As far as accuracy, I don't think I will be using my lee pro autos anymore. I weighed a few dozen charges of unique and none of them were off by more than .2 and the vast majority of the time it was spot on. Using hp38 every charge was exact except for 2 which were only .1 off.

The little safety reset switch came off after about 15 seconds of use. I get why they put that on there but it seems to me that it vastly increases your chances of getting a squib while only minimally decreasing chances of a double charge. I would add that if I were to leave it on, it would not work at all without a riser on my press with the powder and primer checks.
 
auto-drum and .380auto reloading

I recently purchased a Lee Auto-Drum, and set it up to reload .380auto on my Lee Classic 4 Hole Turret.
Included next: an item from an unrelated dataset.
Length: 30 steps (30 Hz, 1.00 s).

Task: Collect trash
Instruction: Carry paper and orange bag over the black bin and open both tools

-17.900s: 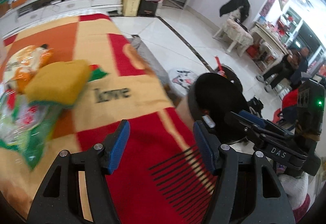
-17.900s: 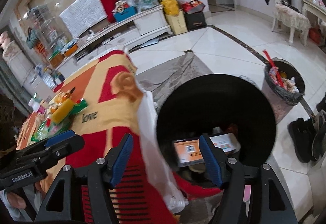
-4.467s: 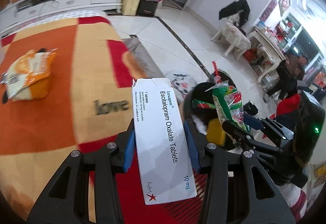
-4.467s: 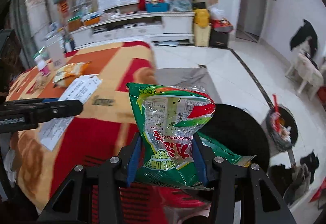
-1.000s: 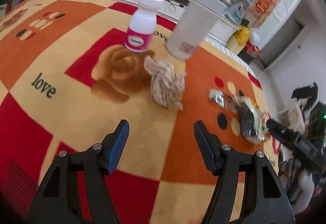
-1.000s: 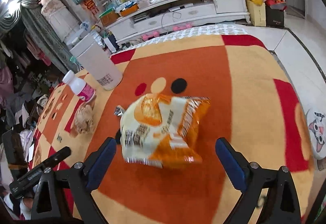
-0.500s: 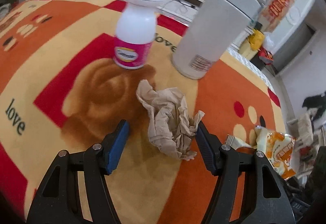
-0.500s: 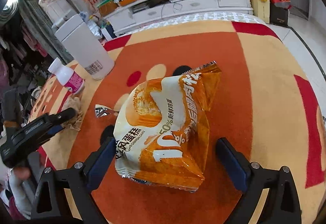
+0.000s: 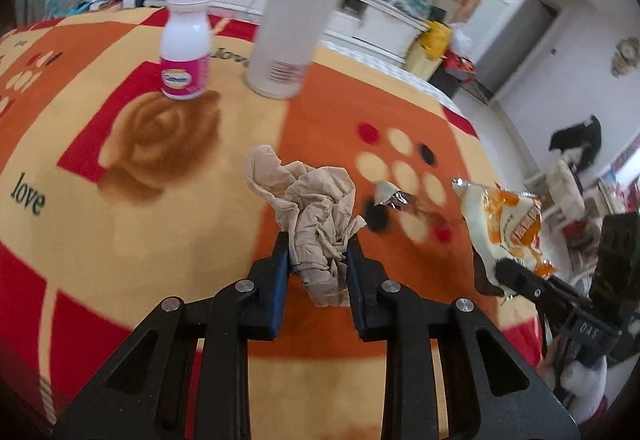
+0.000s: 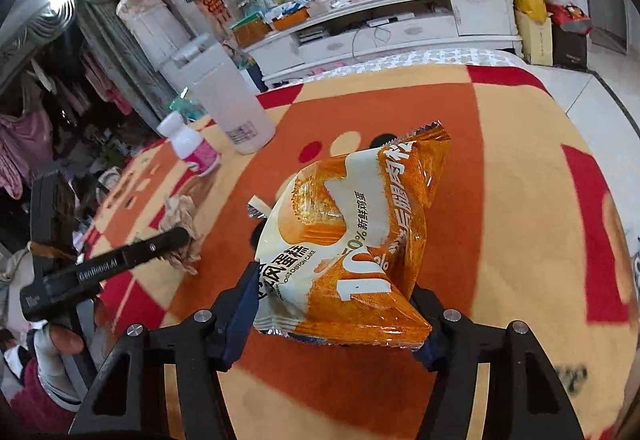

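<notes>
My left gripper (image 9: 316,264) is shut on a crumpled beige tissue (image 9: 308,200) over the orange, red and yellow blanket (image 9: 140,220). My right gripper (image 10: 336,304) is shut on an orange and white chiffon cake wrapper (image 10: 352,244), held above the blanket (image 10: 500,200). The wrapper also shows in the left wrist view (image 9: 504,220), and the tissue in the right wrist view (image 10: 180,224). A small silver foil wrapper (image 9: 394,196) lies on the blanket between the two.
A white bottle with a pink label (image 9: 186,48) and a tall white canister (image 9: 292,36) stand at the back of the blanket. A white cabinet (image 10: 380,28) with clutter runs along the wall behind. White floor lies to the right (image 10: 576,88).
Both grippers have closed. The left one moved onto the tissue and pinched it. The right one closed on the cake wrapper, which now stands up between its fingers.
</notes>
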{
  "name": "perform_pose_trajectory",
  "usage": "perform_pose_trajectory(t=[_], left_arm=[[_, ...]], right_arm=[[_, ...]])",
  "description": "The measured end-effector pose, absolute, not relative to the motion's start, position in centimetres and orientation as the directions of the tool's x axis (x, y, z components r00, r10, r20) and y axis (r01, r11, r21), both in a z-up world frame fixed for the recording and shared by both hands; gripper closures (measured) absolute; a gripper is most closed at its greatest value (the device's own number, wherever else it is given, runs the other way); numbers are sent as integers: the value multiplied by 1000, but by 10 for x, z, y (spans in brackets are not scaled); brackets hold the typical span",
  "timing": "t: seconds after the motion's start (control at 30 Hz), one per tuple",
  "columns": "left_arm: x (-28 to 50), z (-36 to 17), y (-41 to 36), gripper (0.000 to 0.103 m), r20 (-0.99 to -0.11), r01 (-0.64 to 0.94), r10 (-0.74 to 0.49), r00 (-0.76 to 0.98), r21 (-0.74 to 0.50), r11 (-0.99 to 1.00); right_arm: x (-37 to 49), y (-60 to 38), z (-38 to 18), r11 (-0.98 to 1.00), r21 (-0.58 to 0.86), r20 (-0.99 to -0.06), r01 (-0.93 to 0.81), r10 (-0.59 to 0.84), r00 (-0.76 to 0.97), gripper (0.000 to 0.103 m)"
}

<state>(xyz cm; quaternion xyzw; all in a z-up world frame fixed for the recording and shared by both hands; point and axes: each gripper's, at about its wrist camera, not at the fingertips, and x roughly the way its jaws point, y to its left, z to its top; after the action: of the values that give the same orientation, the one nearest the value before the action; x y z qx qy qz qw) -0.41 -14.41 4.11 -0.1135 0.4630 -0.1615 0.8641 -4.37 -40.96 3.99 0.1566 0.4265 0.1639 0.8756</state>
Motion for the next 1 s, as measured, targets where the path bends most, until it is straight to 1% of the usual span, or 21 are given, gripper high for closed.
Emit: perform_pose_trajectory(t=[0.2,0.3,0.53,1.0], left_arm=[[-42,55,-185,79,-752,264,-403,522,-306,914],[-55,59,-208,79,-751,301,-414,515,-293,907],[-82,68,-246,79,-740,376,-454,496,-288,880],[-116,81,-333,79,-722,530,-567,396,-325,783]], right_arm=[[-87,-435,50,888,443,-673,-118,417,611,40],[-109,-444,52,895,432,-676,-110,402,617,40],[-153,-474,55,896,439,-668,-65,374,643,40],[-223,-559,63,896,430,-657,110,226,720,39]])
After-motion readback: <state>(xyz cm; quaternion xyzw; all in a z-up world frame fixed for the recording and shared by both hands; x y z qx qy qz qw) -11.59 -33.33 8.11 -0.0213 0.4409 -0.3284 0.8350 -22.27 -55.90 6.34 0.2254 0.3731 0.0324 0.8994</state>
Cleaned it up good, lubed with graphite powder and started reloading (after running about a 1/4# of HP-38 through)

No problems with powder leakage, once set to amount of powder I wanted to drop I found the Lee Auto-Drum to accurately drop 3.4gr HP-38, with a +/- 0.10gr, majority right at 3.4gr.

Here is my (IMHO) problem:
I cannot set the bell to my usual amount!

I set the .380auto expander/powder thru die as outlined in Lee instructions.

When I set the Lee Auto-Drum on the expander die (per Lee instructions) and cycle a piece of brass, the amount of bell has increased!

Anyone else have this problem??

Backing the die out to adjust the (IMHO) overbelling to the point I am happy with results in the decrease of rotation of the drum to the point that the powder charge fails to drop.

This caused me to wonder about the function of this powder measure on my 9mm expansion/powder thru die.

So, I set up the Auto-Drum as per Lee instructions and set the 9mm die as per instructions.
I did set the expansion die to NO bell.
Result: No bell on brass and the drum rotated PERFECTLY to drop my powder charge!
I then set the die to my usual amount of bell and cycled a piece of 9mm brass.
Result: Bell was (as close as I can see) my usual amount and the drum rotated PERFECTLY to drop the powder charge I had set!

IMHO, the return spring for the drop tube is to stiff to work with .380auto or smaller cartridge brass.

I have sent a request to Lee outlining my problem and asking if there is s solution (lighter spring?).

I will report here on Lee's response.

JD
 
IMHO, the return spring for the drop tube is to stiff to work with .380auto or smaller cartridge brass.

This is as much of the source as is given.